> _Your objective_: What lines in the records below mention "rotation"? List them all.

> _Data records_:
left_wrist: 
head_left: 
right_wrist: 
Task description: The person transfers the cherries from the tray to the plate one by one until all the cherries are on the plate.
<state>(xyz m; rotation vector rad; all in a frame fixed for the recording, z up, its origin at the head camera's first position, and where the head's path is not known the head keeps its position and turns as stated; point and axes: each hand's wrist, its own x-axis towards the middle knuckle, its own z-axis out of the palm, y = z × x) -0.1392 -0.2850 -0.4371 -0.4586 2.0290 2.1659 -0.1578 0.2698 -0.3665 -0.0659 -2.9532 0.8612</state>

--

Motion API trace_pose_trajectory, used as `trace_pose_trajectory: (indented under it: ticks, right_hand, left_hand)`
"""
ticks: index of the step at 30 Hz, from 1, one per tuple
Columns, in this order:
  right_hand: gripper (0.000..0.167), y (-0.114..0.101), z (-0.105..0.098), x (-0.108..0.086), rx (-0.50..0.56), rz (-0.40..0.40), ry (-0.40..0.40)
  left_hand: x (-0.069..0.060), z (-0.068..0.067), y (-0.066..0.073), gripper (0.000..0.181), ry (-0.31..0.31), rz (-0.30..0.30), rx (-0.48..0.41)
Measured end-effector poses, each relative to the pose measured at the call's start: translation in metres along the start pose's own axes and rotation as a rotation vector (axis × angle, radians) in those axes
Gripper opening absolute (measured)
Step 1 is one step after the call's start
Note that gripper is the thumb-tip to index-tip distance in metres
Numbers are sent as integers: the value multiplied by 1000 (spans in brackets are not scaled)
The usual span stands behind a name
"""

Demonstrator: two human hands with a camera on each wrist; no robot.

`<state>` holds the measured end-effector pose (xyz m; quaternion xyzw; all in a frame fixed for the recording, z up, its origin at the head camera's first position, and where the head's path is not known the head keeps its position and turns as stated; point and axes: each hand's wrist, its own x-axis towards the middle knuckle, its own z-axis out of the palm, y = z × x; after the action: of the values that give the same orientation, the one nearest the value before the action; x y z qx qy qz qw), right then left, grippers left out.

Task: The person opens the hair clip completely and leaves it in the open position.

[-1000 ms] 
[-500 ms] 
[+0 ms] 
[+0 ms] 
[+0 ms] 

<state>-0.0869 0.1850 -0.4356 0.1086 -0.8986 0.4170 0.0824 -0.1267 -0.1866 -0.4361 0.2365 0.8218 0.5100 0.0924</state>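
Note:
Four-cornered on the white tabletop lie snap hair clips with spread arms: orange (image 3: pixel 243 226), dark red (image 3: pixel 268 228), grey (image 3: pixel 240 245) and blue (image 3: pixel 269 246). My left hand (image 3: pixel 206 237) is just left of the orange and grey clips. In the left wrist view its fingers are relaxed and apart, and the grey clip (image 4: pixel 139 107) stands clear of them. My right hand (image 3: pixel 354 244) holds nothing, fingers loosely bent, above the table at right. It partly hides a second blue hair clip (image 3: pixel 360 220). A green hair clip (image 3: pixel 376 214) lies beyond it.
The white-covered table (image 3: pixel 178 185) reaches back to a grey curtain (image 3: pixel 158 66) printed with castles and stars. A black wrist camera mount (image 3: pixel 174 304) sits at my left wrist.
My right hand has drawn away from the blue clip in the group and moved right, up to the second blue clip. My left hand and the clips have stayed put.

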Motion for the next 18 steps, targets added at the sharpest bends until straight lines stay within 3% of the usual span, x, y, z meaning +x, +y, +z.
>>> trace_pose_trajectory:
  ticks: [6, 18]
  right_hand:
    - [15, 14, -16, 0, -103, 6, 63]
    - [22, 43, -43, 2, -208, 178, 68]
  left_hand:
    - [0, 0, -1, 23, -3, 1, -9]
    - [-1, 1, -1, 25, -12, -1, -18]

> _Task response_:
<state>(xyz m; rotation vector rad; all in a frame fixed for the recording, z up, its origin at the head camera's first position, and where the head's path is not known the head keeps its position and turns as stated; point and axes: each hand's wrist, its own x-axis towards the middle knuckle, its own z-axis out of the palm, y = z × x) -0.1392 -0.2850 -0.4371 -0.4586 2.0290 2.1659 -0.1578 0.2698 -0.3665 -0.0659 -2.9532 0.8612</state>
Measured end-effector poses, each relative to the pose measured at the call's start: translation in metres along the start pose's own axes and rotation as a rotation vector (axis × angle, radians) in those axes

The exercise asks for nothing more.